■ Try it
Pictures stay out of the output. Return exactly the lines below from the one with "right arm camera" down to the one with "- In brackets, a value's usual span", both included, and nothing more.

■ Dataset content
Segment Open
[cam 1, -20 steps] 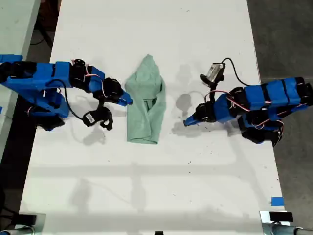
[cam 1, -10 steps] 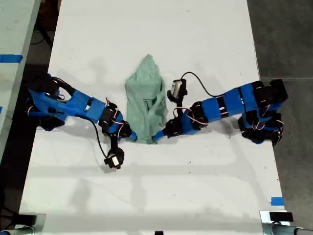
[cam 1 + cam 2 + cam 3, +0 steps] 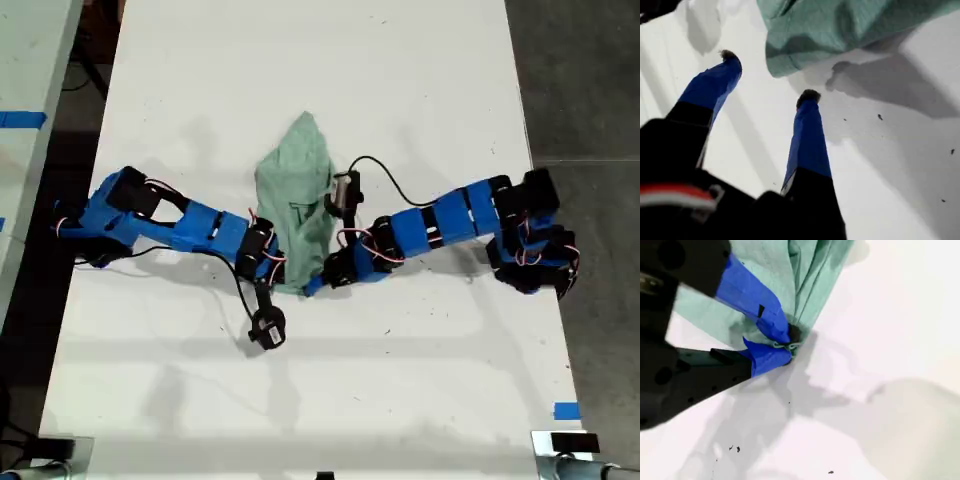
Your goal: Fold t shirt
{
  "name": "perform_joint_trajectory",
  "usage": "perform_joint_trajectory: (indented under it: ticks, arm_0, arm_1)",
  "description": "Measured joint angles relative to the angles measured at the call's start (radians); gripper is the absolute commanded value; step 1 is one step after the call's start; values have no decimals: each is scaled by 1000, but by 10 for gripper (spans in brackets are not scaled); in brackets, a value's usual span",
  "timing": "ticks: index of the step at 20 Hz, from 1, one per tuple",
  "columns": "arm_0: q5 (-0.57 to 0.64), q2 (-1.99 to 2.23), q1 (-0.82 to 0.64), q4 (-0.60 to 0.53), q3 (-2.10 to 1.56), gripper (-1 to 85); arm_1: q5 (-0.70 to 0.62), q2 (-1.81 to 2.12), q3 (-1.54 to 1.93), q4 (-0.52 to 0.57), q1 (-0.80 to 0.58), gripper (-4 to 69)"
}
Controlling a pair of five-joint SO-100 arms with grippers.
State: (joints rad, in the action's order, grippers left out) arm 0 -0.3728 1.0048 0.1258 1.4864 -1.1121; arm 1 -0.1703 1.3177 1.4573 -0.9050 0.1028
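Currently the t shirt (image 3: 300, 210) lies bundled mid-table (image 3: 300, 60). My second gripper (image 3: 786, 346) pinches its bottom corner, jaws pressed together on the cloth. My first gripper (image 3: 769, 75) has jaws spread (nothing between them), just beside the hem.

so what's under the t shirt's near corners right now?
White table beneath the t shirt. My second gripper is pinched on a hem corner. My first gripper is open, short of the edge. Anything beneath the bundle's middle is covered.
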Motion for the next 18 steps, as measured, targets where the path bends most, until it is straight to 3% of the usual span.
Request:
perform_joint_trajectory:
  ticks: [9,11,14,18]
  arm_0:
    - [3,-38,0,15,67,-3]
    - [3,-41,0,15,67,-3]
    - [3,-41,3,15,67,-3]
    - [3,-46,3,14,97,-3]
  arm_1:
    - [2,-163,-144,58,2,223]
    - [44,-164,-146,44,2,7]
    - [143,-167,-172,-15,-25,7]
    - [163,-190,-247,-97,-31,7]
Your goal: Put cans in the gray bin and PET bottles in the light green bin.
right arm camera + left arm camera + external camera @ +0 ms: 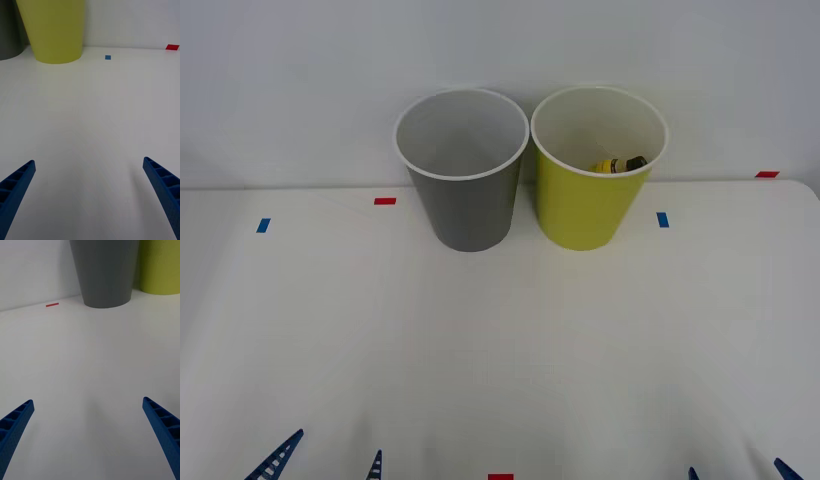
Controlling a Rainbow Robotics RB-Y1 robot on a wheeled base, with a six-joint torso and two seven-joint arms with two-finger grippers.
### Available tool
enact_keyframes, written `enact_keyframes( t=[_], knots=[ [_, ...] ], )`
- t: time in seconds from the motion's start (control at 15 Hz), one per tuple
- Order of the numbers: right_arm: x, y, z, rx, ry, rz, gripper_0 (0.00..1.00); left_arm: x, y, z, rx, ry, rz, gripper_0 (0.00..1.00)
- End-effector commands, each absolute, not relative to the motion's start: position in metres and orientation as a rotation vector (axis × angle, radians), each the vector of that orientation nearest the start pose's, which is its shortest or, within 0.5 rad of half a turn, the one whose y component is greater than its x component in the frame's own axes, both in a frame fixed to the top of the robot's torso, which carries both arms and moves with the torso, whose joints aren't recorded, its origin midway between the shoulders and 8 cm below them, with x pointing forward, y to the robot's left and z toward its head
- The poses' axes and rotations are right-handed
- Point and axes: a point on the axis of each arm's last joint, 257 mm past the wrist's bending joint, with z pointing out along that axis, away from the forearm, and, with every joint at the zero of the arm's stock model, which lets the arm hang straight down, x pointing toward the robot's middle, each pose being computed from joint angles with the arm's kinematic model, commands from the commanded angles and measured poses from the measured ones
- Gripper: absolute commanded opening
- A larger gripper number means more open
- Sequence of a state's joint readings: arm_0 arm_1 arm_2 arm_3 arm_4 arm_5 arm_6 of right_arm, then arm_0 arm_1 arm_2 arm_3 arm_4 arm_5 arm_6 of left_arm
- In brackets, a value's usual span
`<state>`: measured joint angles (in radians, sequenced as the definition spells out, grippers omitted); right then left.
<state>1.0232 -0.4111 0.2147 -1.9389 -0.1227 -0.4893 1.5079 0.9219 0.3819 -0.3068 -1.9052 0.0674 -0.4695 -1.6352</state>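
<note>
The gray bin [465, 200] stands upright at the back of the table, its pale inside showing nothing. Touching-close on its right stands the light green bin [590, 205], with a small yellow PET bottle [620, 164] with a black cap lying inside against the near wall. No cans are in view. My left gripper [325, 460] is open at the near left edge, far from the bins; in its wrist view the gripper [88, 427] faces the gray bin [105, 273]. My right gripper [740, 472] is open at the near right edge, and its wrist view [88, 187] faces the light green bin [56, 30].
The white table [500, 340] runs wide between the grippers and the bins. Small red tape marks [385, 201] and blue tape marks [663, 219] lie flat on it. A white wall rises right behind the bins.
</note>
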Motion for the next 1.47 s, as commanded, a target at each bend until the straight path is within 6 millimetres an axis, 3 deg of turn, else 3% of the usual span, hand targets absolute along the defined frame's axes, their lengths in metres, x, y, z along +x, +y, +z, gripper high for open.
enact_keyframes(
  t=[0.07,1.47],
  knots=[
    [0.2098,-0.2783,-0.3141,-0.093,1.773,0.02,1.0,0.2349,0.2262,-0.3189,0.25,1.721,-0.022,1.0],
    [0.2098,-0.2783,-0.3141,-0.093,1.773,0.02,1.0,0.2349,0.2262,-0.3189,0.25,1.721,-0.022,1.0]
  ],
)
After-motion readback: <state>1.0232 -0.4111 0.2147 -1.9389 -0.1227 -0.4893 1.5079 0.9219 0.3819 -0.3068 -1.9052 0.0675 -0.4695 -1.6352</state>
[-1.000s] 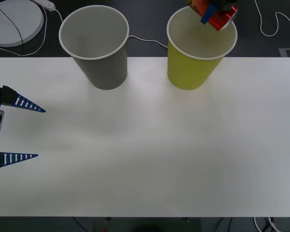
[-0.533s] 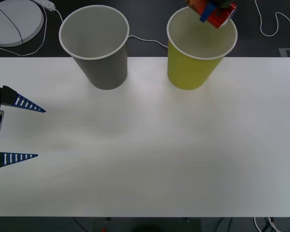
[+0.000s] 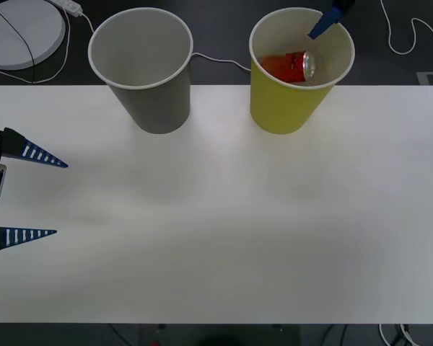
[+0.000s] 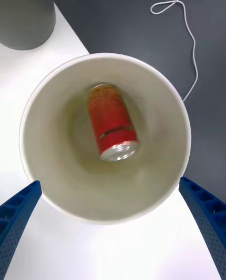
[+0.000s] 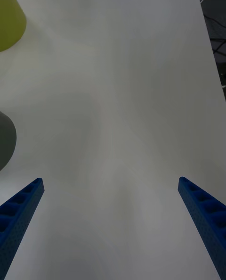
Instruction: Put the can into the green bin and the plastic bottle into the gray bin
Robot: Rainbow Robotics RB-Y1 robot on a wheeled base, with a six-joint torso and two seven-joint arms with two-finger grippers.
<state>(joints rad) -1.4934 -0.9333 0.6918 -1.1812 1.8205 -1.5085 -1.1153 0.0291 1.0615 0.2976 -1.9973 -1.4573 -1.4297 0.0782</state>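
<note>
The right gripper point(image 4: 113, 223) hangs directly over the green bin point(image 3: 297, 108), fingers spread wide and empty. The left gripper point(image 3: 47, 198) sits low at the table's left edge, fingers also apart, nothing between them. The table point(image 3: 216, 231) is white and bare in front; the floor behind is dark, with a white cable point(image 3: 408, 36). The can point(image 4: 111, 122) lies on its side inside the green bin, silver top toward the robot's right. The gray bin point(image 3: 148, 94) stands upright, left of the green one.
</note>
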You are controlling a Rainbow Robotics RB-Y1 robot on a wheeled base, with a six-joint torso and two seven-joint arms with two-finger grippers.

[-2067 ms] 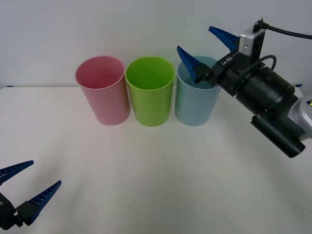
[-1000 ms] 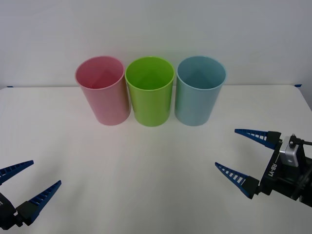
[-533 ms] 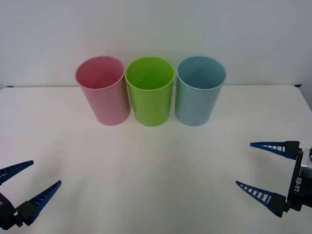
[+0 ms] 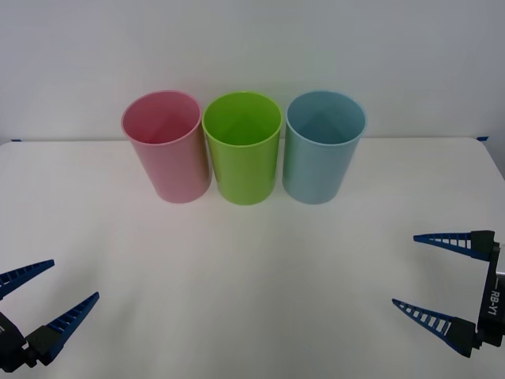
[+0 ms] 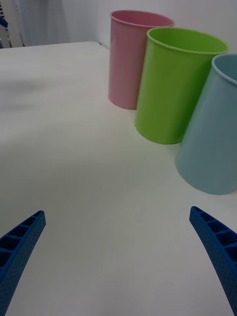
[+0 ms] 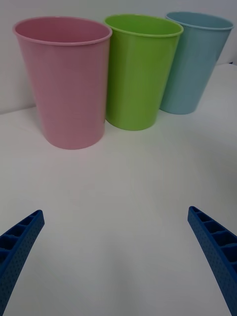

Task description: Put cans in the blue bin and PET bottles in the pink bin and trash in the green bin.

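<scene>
Three tall bins stand in a row at the back of the white table: the pink bin (image 4: 166, 146) (image 5: 132, 57) (image 6: 66, 81) on the left, the green bin (image 4: 243, 148) (image 5: 175, 84) (image 6: 138, 69) in the middle, the blue bin (image 4: 322, 148) (image 5: 213, 133) (image 6: 193, 59) on the right. The cans, PET bottles and trash are out of view. My right gripper (image 4: 430, 272) (image 5: 118, 266) hangs open and empty near the table's front right. At the front left my left gripper (image 4: 49, 294) (image 6: 116, 261) is open and holds nothing.
The white table (image 4: 252, 268) stretches between the bins and both grippers. A pale wall rises right behind the bins.
My right arm has drawn back from above the blue bin down to the front right of the table, its gripper open throughout. The left arm and the bins have not moved.
</scene>
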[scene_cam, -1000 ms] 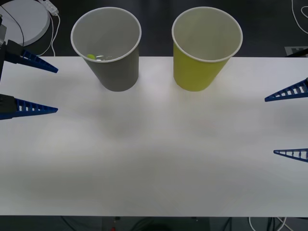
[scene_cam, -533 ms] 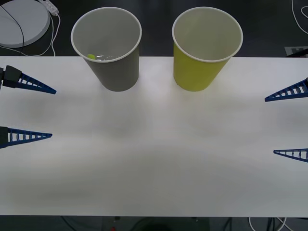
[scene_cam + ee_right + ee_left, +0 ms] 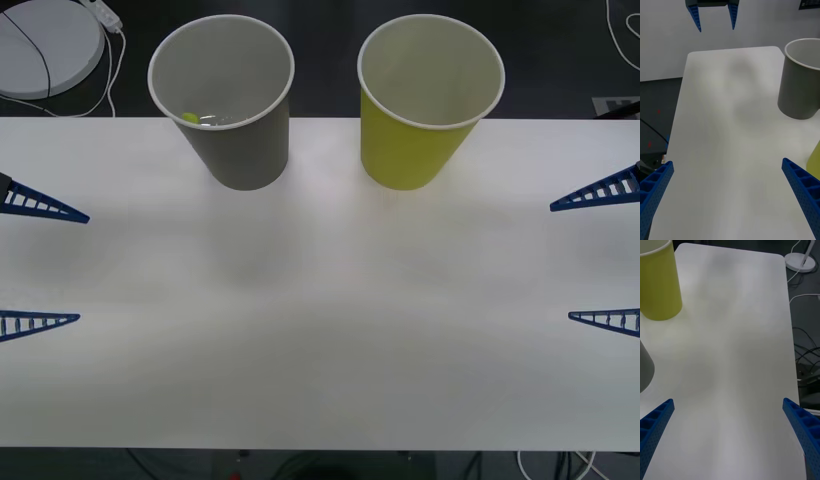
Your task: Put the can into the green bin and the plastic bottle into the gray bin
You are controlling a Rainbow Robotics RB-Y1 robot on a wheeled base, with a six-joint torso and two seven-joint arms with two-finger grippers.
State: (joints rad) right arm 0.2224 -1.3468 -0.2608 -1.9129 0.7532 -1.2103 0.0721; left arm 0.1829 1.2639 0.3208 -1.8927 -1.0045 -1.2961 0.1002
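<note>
At the white table's (image 3: 320, 330) left edge, the left gripper (image 3: 40, 268) hangs with jaws spread wide, holding nothing; at the table's right edge the right gripper (image 3: 600, 255) is likewise wide open and empty. Toward the table's far side stand the gray bin (image 3: 228, 100) and, just beside it, the green bin (image 3: 425, 100). Inside the gray bin lies the plastic bottle (image 3: 205, 119), its lime cap showing.

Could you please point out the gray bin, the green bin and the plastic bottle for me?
Large gray tapered paper bin (image 3: 243, 150), front view, outer wall.
Large yellow-green tapered paper bin (image 3: 408, 152), front view, outer wall.
Small clear plastic bottle with lime-green cap (image 3: 190, 118), front view, cap, inside the gray bin.
</note>
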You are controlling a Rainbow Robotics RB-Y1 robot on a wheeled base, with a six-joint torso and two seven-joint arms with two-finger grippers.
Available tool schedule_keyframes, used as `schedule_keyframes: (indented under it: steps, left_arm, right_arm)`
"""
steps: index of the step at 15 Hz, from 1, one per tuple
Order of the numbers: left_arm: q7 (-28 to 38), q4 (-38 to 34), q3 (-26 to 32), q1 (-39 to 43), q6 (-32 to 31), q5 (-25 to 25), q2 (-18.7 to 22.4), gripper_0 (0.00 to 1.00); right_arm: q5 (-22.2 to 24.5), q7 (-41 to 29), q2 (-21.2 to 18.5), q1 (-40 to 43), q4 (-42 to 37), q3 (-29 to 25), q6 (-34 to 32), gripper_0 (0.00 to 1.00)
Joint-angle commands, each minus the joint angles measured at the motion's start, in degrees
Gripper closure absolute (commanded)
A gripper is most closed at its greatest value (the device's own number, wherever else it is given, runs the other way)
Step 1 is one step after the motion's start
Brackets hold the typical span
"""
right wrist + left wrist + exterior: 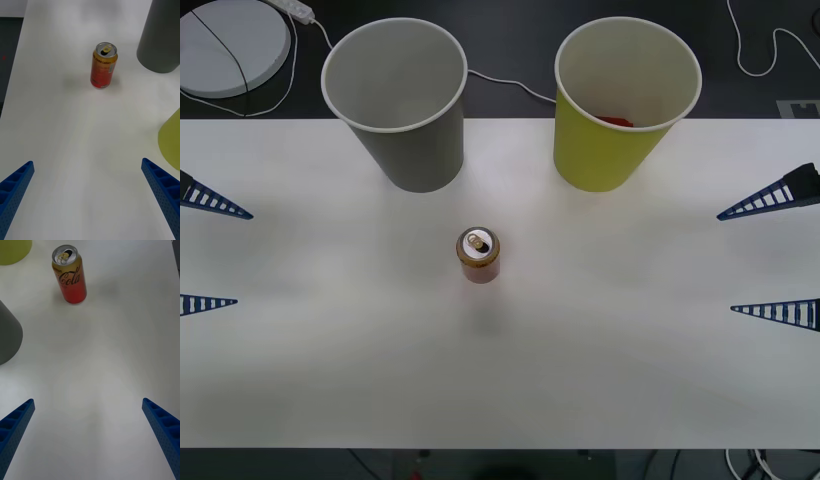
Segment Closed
■ Solution
right arm camera + left arm camera + external camera @ +0 ms: 
Controlling a Rainbow Robotics RB-Y1 robot on a wheeled base, with a six-joint torso and two seven-joint arms with two-finger grippers.
### Available tool
enact_keyframes, written `enact_keyframes( t=[_], knots=[ [_, ...] ], )`
- t: time in seconds from the motion's start (control at 15 Hz), one per tuple
- Order of the numbers: right_arm: x, y, z, rx, ry, rz, gripper_0 (0.00..1.00); left_arm: x, y, z, rx, ry, rz, gripper_0 (0.00..1.00)
- End-effector commands, each absolute, not relative to the motion's start: position in metres and orientation as a rotation vector (axis × angle, radians), each the vector of that orientation nearest the start pose's, which is its shortest or, within 0.5 rad of half a turn, the one whose y component is greater than its x component in the frame's own axes, both in a frame fixed to the top of the robot's torso, which carries both arms and moves with the torso, whose joints aren't recorded, its origin midway between the shoulders and 8 cm below them, with x pointing forward, y to the robot's left and z toward its head
- The poses' axes and rotations are right-handed
- Point and axes: a point on the axis of each arm's last joint, 257 mm past the wrist's bending joint, with z pointing out along that axis, away from the forearm, and, with every joint at the zero of the arm's stock model, which lets the arm hang straight down, x pointing toward the robot's middle, each pose being computed from joint angles with the arm's kinematic model, commands from the commanded angles and measured poses from the measured ones
- Gripper: absolute commanded opening
- A larger gripper number means more open
- Sequence of a state's joint readings: arm_0 arm_1 arm_2 arm_3 arm_4 arm_5 arm_6 of right_arm, then arm_0 arm_1 arm_2 arm_3 arm_4 arm_5 arm_6 of left_arm
- In brackets, a value's usual span

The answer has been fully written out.